### Work required
Return the full listing, keeping every line exactly as it is.
*** Extracted data ***
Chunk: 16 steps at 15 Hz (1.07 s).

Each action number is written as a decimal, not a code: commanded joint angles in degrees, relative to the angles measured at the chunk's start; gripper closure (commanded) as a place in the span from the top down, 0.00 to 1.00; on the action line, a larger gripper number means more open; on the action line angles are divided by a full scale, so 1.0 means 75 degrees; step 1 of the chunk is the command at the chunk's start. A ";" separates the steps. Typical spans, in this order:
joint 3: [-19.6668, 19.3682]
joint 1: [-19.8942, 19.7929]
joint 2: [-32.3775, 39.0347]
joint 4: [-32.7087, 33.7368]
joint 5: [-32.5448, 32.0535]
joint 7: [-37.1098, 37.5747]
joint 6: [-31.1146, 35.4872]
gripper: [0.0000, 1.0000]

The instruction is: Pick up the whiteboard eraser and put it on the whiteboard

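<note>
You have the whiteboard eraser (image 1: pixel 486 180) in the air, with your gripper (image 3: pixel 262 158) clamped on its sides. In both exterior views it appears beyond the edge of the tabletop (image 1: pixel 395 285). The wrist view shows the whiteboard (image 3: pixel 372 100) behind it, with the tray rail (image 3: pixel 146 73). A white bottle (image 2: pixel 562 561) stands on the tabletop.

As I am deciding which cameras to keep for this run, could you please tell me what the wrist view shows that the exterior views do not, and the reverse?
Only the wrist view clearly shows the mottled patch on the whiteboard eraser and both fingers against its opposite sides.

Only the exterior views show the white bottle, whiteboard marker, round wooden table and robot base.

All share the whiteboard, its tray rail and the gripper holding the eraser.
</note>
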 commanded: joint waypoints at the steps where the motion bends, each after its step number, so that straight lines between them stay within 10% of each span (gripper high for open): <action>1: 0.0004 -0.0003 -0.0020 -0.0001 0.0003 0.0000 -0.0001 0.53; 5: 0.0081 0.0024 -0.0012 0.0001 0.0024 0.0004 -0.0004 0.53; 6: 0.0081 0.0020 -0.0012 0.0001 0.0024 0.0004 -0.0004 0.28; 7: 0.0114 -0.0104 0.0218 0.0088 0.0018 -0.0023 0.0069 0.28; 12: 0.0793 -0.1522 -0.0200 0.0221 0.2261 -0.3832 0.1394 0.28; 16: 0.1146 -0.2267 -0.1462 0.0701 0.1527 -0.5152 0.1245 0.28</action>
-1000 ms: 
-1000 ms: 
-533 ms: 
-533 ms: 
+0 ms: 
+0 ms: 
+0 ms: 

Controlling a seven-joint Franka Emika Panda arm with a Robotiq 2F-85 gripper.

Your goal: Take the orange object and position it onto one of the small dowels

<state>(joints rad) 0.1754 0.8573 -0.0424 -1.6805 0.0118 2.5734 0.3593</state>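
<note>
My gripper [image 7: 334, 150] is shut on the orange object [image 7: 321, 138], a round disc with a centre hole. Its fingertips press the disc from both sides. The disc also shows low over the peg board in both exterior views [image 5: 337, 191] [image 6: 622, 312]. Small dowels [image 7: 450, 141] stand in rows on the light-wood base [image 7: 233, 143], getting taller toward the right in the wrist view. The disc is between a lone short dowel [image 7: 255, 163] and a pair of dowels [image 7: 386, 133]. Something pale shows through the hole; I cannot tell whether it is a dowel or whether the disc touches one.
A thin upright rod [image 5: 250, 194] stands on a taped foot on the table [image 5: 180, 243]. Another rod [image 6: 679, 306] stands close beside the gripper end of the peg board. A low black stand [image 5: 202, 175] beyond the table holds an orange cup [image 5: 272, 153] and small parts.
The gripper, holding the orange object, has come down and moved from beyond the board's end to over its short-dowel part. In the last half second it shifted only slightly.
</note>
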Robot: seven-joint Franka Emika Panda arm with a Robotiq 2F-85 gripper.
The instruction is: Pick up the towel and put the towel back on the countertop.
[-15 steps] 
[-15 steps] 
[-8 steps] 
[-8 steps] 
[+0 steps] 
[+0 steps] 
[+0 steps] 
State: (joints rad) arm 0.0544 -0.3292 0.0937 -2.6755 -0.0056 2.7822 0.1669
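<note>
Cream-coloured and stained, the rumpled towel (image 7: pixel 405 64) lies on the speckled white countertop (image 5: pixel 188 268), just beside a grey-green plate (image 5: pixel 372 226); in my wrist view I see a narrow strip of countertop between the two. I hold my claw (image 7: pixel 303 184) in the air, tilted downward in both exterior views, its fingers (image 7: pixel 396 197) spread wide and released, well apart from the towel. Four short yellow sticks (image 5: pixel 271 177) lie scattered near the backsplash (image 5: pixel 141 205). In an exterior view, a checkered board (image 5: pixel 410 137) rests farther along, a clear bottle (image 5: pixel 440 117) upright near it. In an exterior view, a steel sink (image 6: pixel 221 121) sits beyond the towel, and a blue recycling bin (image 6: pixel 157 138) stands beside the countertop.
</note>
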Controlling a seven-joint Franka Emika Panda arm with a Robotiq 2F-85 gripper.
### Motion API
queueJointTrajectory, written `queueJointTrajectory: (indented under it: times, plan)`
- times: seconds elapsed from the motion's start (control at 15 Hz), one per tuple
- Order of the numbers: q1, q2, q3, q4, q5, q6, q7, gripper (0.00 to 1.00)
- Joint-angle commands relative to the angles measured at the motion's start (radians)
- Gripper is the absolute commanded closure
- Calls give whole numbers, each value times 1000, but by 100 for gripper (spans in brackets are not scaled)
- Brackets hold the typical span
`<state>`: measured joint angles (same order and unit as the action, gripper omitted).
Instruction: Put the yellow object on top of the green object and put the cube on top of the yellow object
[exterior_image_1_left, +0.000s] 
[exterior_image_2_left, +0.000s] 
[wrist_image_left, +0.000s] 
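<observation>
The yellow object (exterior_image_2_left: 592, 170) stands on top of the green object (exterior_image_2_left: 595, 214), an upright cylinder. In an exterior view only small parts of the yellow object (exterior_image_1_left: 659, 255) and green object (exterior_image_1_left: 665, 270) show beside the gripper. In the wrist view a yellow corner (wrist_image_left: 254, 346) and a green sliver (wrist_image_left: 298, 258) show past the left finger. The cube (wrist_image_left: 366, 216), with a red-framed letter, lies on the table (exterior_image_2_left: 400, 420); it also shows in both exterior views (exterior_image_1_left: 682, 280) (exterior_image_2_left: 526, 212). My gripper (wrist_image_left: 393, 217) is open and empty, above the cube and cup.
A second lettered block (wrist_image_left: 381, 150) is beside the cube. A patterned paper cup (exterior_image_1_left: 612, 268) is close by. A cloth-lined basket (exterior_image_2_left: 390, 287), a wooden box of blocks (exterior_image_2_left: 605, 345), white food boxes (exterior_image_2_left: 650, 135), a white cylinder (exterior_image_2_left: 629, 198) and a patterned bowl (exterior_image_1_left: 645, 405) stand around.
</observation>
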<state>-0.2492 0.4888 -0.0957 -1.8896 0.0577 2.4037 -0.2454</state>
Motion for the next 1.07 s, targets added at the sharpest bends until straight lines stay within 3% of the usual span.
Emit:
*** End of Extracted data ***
### Problem solution
Chunk: 16 steps at 15 Hz (1.07 s).

Each action number is written as a decimal, not a code: commanded joint angles in degrees, relative to the angles measured at the chunk's start; gripper closure (commanded) as a place in the span from the top down, 0.00 to 1.00; on the action line, a larger gripper number means more open; on the action line angles are divided by a full scale, so 1.0 means 75 degrees; step 1 of the chunk is the command at the chunk's start. A ";" separates the steps. Typical spans, in this order:
joint 3: [-19.6668, 19.3682]
joint 1: [-19.8942, 19.7929]
joint 2: [-32.3775, 39.0347]
joint 4: [-32.7087, 33.7368]
joint 5: [-32.5448, 32.0535]
joint 7: [-37.1098, 37.5747]
joint 6: [-31.1146, 35.4872]
gripper: [0.0000, 1.0000]

The instruction is: Pick up the whiteboard eraser and put it on the whiteboard

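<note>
You have the whiteboard eraser (image 1: pixel 486 180) in the air, with your gripper (image 3: pixel 262 158) clamped on its sides. In both exterior views it appears beyond the edge of the tabletop (image 1: pixel 395 285). The wrist view shows the whiteboard (image 3: pixel 372 100) behind it, with the tray rail (image 3: pixel 146 73). A white bottle (image 2: pixel 562 561) stands on the tabletop.

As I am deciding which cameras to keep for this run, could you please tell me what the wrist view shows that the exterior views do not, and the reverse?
Only the wrist view clearly shows the mottled patch on the whiteboard eraser and both fingers against its opposite sides.

Only the exterior views show the white bottle, whiteboard marker, round wooden table and robot base.

All share the whiteboard, its tray rail and the gripper holding the eraser.
</note>
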 commanded: joint waypoints at the steps where the motion bends, each after its step number, so that straight lines between them stay within 10% of each span (gripper high for open): <action>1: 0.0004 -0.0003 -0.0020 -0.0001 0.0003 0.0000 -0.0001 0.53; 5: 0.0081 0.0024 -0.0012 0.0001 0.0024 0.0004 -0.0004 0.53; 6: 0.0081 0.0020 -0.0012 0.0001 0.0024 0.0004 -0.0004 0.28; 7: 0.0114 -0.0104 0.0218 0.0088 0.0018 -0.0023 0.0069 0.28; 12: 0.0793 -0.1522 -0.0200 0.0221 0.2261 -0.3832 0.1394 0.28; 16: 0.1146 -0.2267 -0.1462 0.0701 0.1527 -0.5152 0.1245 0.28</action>
-1000 ms: 
-1000 ms: 
-533 ms: 
-533 ms: 
+0 ms: 
+0 ms: 
+0 ms: 

Controlling a seven-joint Franka Emika Panda arm with a Robotiq 2F-85 gripper.

Your goal: Take the orange object and position it onto one of the small dowels

<state>(joints rad) 0.1754 0.8573 -0.0424 -1.6805 0.0118 2.5734 0.3593</state>
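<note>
My gripper [image 7: 334, 150] is shut on the orange object [image 7: 321, 138], a round disc with a centre hole. Its fingertips press the disc from both sides. The disc also shows low over the peg board in both exterior views [image 5: 337, 191] [image 6: 622, 312]. Small dowels [image 7: 450, 141] stand in rows on the light-wood base [image 7: 233, 143], getting taller toward the right in the wrist view. The disc is between a lone short dowel [image 7: 255, 163] and a pair of dowels [image 7: 386, 133]. Something pale shows through the hole; I cannot tell whether it is a dowel or whether the disc touches one.
A thin upright rod [image 5: 250, 194] stands on a taped foot on the table [image 5: 180, 243]. Another rod [image 6: 679, 306] stands close beside the gripper end of the peg board. A low black stand [image 5: 202, 175] beyond the table holds an orange cup [image 5: 272, 153] and small parts.
The gripper, holding the orange object, has come down and moved from beyond the board's end to over its short-dowel part. In the last half second it shifted only slightly.
</note>
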Robot: seven-joint Franka Emika Panda arm with a Robotiq 2F-85 gripper.
The instruction is: Pick up the towel and put the towel back on the countertop.
[-15 steps] 
[-15 steps] 
[-8 steps] 
[-8 steps] 
[+0 steps] 
[+0 steps] 
[+0 steps] 
State: (joints rad) arm 0.0544 -0.3292 0.0937 -2.6755 -0.0056 2.7822 0.1669
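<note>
Cream-coloured and stained, the rumpled towel (image 7: pixel 405 64) lies on the speckled white countertop (image 5: pixel 188 268), just beside a grey-green plate (image 5: pixel 372 226); in my wrist view I see a narrow strip of countertop between the two. I hold my claw (image 7: pixel 303 184) in the air, tilted downward in both exterior views, its fingers (image 7: pixel 396 197) spread wide and released, well apart from the towel. Four short yellow sticks (image 5: pixel 271 177) lie scattered near the backsplash (image 5: pixel 141 205). In an exterior view, a checkered board (image 5: pixel 410 137) rests farther along, a clear bottle (image 5: pixel 440 117) upright near it. In an exterior view, a steel sink (image 6: pixel 221 121) sits beyond the towel, and a blue recycling bin (image 6: pixel 157 138) stands beside the countertop.
</note>
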Controlling a seven-joint Franka Emika Panda arm with a Robotiq 2F-85 gripper.
### Motion API
queueJointTrajectory, written `queueJointTrajectory: (indented under it: times, plan)`
- times: seconds elapsed from the motion's start (control at 15 Hz), one per tuple
- Order of the numbers: q1, q2, q3, q4, q5, q6, q7, gripper (0.00 to 1.00)
- Joint-angle commands relative to the angles measured at the motion's start (radians)
- Gripper is the absolute commanded closure
- Calls give whole numbers, each value times 1000, but by 100 for gripper (spans in brackets are not scaled)
- Brackets hold the typical span
`<state>`: measured joint angles (same order and unit as the action, gripper omitted).
Instruction: Put the yellow object on top of the green object and put the cube on top of the yellow object
[exterior_image_1_left, +0.000s] 
[exterior_image_2_left, +0.000s] 
[wrist_image_left, +0.000s] 
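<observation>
The yellow object (exterior_image_2_left: 592, 170) stands on top of the green object (exterior_image_2_left: 595, 214), an upright cylinder. In an exterior view only small parts of the yellow object (exterior_image_1_left: 659, 255) and green object (exterior_image_1_left: 665, 270) show beside the gripper. In the wrist view a yellow corner (wrist_image_left: 254, 346) and a green sliver (wrist_image_left: 298, 258) show past the left finger. The cube (wrist_image_left: 366, 216), with a red-framed letter, lies on the table (exterior_image_2_left: 400, 420); it also shows in both exterior views (exterior_image_1_left: 682, 280) (exterior_image_2_left: 526, 212). My gripper (wrist_image_left: 393, 217) is open and empty, above the cube and cup.
A second lettered block (wrist_image_left: 381, 150) is beside the cube. A patterned paper cup (exterior_image_1_left: 612, 268) is close by. A cloth-lined basket (exterior_image_2_left: 390, 287), a wooden box of blocks (exterior_image_2_left: 605, 345), white food boxes (exterior_image_2_left: 650, 135), a white cylinder (exterior_image_2_left: 629, 198) and a patterned bowl (exterior_image_1_left: 645, 405) stand around.
</observation>
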<state>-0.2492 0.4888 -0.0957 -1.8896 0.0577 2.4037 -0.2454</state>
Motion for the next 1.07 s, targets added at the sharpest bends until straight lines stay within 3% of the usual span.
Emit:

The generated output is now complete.